Reproduce the data below line by line, from its first line to the line with "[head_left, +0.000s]", both included, and nothing past that point.

Stored data:
■ ■ ■
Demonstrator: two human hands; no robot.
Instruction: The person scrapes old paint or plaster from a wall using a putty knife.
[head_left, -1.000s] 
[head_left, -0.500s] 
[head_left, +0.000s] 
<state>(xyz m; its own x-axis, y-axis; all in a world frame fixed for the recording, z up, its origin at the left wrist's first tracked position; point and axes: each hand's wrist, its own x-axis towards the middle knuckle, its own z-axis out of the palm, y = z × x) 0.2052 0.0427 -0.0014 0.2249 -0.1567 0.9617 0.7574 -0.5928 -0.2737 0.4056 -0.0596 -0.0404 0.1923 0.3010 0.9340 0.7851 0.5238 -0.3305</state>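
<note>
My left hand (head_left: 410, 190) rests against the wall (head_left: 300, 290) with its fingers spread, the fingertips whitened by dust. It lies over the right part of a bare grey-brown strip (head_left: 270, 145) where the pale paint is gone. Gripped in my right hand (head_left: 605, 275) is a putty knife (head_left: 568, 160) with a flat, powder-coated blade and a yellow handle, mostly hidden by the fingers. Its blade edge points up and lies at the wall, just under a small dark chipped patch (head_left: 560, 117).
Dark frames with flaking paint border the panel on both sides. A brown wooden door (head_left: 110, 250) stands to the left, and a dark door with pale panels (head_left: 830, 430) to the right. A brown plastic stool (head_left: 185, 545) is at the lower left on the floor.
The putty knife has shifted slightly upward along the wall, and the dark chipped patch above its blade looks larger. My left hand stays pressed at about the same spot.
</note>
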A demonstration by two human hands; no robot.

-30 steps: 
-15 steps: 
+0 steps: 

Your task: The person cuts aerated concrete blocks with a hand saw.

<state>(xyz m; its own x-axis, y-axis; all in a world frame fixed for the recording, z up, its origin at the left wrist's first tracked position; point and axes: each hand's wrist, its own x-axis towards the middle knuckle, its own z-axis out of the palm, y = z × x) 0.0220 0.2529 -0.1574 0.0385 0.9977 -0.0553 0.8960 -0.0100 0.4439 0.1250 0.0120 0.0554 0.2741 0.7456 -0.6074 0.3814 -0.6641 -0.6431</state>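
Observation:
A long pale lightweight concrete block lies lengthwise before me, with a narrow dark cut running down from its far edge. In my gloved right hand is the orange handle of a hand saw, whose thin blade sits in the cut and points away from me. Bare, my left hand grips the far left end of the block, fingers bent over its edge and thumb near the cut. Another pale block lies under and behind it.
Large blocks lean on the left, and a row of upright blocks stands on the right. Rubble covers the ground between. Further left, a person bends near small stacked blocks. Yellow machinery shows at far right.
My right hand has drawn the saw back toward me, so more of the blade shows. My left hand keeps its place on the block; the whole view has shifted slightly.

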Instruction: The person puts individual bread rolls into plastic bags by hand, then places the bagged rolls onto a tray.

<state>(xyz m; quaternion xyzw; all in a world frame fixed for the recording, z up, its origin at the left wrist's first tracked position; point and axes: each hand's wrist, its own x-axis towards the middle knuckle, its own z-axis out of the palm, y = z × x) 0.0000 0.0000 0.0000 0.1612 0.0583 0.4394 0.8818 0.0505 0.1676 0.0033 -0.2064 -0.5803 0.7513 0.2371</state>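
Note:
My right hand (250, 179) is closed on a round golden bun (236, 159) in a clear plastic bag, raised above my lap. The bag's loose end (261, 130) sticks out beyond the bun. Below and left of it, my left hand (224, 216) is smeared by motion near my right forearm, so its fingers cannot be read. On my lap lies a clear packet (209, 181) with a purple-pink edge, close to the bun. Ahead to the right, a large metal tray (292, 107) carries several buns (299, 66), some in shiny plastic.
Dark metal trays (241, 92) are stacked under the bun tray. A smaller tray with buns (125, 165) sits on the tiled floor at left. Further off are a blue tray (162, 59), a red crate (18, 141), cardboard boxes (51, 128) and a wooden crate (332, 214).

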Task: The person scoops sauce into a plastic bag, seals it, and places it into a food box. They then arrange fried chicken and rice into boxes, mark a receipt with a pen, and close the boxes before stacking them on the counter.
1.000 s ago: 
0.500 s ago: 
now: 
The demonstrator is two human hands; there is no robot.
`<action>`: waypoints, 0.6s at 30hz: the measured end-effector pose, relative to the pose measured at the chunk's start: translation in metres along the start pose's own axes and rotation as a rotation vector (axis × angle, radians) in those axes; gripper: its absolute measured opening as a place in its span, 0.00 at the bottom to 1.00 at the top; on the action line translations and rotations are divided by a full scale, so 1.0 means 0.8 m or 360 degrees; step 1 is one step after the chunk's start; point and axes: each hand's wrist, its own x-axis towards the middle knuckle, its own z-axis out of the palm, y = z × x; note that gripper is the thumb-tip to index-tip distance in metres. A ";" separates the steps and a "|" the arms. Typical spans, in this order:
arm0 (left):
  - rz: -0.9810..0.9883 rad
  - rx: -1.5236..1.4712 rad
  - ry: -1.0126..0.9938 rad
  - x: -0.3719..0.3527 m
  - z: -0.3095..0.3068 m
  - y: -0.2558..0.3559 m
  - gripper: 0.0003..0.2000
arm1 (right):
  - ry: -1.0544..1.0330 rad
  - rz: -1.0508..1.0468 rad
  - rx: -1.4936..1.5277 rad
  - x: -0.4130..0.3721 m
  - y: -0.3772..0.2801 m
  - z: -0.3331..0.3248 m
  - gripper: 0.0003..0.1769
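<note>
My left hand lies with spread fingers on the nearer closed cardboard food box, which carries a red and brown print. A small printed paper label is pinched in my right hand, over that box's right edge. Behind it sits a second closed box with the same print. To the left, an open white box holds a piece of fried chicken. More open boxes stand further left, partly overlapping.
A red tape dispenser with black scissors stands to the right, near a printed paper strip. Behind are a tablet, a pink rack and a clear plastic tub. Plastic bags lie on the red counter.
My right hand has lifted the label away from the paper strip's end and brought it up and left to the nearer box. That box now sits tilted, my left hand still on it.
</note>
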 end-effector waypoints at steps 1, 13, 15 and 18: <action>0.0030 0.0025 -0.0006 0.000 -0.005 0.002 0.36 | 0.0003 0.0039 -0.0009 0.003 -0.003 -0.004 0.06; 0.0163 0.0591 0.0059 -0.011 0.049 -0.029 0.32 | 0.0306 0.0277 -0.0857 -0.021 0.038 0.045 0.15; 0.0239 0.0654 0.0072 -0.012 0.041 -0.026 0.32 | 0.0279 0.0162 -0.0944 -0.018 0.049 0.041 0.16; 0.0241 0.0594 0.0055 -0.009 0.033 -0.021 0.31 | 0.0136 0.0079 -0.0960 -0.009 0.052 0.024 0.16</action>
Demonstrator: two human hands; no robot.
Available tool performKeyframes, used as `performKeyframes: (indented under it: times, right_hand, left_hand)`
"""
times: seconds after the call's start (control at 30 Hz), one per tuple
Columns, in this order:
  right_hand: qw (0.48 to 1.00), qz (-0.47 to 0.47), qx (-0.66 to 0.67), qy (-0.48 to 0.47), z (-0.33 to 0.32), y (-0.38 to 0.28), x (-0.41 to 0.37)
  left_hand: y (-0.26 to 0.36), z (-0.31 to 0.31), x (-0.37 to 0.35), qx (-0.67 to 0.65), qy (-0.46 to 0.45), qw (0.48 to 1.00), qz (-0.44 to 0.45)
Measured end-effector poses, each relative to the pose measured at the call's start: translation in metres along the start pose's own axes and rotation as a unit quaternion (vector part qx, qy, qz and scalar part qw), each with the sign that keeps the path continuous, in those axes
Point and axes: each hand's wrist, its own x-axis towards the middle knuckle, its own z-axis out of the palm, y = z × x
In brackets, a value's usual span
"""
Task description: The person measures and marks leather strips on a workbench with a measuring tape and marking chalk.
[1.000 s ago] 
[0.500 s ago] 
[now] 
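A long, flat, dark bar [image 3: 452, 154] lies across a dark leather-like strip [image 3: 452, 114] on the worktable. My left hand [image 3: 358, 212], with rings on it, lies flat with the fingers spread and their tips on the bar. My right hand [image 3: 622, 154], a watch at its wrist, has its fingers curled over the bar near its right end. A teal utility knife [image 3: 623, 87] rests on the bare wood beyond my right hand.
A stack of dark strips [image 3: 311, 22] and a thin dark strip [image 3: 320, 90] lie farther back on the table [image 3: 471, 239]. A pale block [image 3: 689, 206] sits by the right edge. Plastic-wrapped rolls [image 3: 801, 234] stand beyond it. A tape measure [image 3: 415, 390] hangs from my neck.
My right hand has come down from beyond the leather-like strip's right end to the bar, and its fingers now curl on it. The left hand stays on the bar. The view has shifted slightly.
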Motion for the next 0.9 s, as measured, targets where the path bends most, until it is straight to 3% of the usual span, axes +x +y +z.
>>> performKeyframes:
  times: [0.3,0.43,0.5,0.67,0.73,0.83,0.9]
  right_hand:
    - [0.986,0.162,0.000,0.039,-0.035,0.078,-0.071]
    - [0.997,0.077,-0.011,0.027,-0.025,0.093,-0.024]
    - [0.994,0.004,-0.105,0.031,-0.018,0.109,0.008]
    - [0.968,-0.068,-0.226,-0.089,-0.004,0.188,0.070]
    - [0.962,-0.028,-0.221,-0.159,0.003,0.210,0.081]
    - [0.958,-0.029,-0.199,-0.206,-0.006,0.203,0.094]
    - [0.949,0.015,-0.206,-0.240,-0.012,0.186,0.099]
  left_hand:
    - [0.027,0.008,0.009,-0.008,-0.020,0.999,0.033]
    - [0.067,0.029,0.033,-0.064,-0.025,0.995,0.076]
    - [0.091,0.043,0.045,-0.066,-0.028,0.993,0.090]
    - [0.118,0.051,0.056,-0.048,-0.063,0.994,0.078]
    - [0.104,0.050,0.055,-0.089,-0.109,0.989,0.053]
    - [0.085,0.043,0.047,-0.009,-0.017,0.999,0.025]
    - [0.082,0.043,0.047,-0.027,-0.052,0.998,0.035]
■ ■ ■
- EXPECTED ANSWER
Demonstrator: two human hands; no robot.
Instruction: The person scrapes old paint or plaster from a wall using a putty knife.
[head_left, -1.000s] 
[head_left, -0.500s] 
[head_left, +0.000s] 

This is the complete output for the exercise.